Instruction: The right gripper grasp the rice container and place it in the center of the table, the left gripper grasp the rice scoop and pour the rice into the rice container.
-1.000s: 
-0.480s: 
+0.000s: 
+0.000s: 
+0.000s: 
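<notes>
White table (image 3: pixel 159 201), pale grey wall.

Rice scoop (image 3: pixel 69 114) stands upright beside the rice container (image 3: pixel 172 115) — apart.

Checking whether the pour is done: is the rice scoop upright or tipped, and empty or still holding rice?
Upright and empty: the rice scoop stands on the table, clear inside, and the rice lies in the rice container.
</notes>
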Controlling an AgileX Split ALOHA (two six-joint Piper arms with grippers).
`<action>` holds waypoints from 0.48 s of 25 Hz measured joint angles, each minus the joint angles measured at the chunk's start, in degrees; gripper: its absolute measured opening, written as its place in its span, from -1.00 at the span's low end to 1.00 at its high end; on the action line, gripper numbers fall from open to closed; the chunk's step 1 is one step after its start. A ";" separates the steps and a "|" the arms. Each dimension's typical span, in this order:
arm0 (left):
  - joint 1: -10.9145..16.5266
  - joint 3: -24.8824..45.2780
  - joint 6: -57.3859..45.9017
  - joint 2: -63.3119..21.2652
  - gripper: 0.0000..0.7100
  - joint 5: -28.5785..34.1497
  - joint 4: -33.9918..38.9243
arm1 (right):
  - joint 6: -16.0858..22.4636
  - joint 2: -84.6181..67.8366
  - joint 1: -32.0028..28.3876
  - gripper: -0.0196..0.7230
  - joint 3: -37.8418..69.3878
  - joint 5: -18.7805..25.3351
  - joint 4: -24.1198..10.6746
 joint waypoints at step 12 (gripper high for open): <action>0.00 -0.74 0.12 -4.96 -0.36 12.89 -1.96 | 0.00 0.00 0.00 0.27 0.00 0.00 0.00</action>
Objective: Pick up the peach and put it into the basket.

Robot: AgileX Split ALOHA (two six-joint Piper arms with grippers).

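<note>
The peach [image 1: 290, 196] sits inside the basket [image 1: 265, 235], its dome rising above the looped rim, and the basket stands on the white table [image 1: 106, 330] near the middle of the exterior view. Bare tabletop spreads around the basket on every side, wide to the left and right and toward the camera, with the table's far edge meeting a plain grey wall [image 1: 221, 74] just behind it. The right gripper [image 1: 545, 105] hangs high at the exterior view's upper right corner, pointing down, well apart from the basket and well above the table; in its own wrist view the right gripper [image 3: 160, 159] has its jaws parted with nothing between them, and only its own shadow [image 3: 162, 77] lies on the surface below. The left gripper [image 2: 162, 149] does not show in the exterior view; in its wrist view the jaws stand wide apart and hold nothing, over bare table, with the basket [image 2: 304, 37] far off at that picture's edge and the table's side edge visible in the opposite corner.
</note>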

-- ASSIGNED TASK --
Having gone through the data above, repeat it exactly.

-- WRITTEN ANSWER --
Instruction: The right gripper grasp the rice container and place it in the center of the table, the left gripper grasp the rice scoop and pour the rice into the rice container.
-1.000s: 
-0.480s: 
+0.000s: 
+0.000s: 
+0.000s: 
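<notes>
White table (image 3: pixel 159 201), pale grey wall.

Rice scoop (image 3: pixel 69 114) stands upright beside the rice container (image 3: pixel 172 115) — apart.

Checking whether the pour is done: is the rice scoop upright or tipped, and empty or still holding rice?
Upright and empty: the rice scoop stands on the table, clear inside, and the rice lies in the rice container.
</notes>
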Controlling an AgileX Split ALOHA (two six-joint Piper arms with grippers).
`<action>` holds waypoints from 0.48 s of 25 Hz measured joint angles, each minus the joint angles measured at the chunk's start, in degrees; gripper: its absolute measured opening, written as its place in its span, from -1.00 at the span's low end to 1.00 at its high end; on the action line, gripper numbers fall from open to closed; the chunk's step 1 is one step after its start. A ";" separates the steps and a "|" the arms. Each dimension's typical span, in this order:
arm0 (left):
  - joint 1: -10.9145..16.5266
  - joint 3: -24.8824..45.2780
  - joint 6: -57.3859..45.9017
  - joint 2: -63.3119..21.2652
  - gripper: 0.0000..0.7100
  - joint 5: -28.5785..34.1497
  - joint 4: -33.9918..38.9243
arm1 (right):
  - joint 6: -16.0858..22.4636
  - joint 2: -84.6181..67.8366
  - joint 1: -32.0028..28.3876
  - gripper: -0.0196..0.7230
  - joint 3: -37.8418..69.3878
  - joint 5: -18.7805..25.3351
  - joint 4: -24.1198..10.6746
 joint waypoints at step 12 (gripper high for open): <action>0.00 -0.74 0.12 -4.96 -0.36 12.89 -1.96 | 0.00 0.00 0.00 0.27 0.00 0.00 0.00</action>
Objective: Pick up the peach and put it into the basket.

Robot: AgileX Split ALOHA (two six-joint Piper arms with grippers).

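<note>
The peach [image 1: 290, 196] sits inside the basket [image 1: 265, 235], its dome rising above the looped rim, and the basket stands on the white table [image 1: 106, 330] near the middle of the exterior view. Bare tabletop spreads around the basket on every side, wide to the left and right and toward the camera, with the table's far edge meeting a plain grey wall [image 1: 221, 74] just behind it. The right gripper [image 1: 545, 105] hangs high at the exterior view's upper right corner, pointing down, well apart from the basket and well above the table; in its own wrist view the right gripper [image 3: 160, 159] has its jaws parted with nothing between them, and only its own shadow [image 3: 162, 77] lies on the surface below. The left gripper [image 2: 162, 149] does not show in the exterior view; in its wrist view the jaws stand wide apart and hold nothing, over bare table, with the basket [image 2: 304, 37] far off at that picture's edge and the table's side edge visible in the opposite corner.
</note>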

This exercise is now done.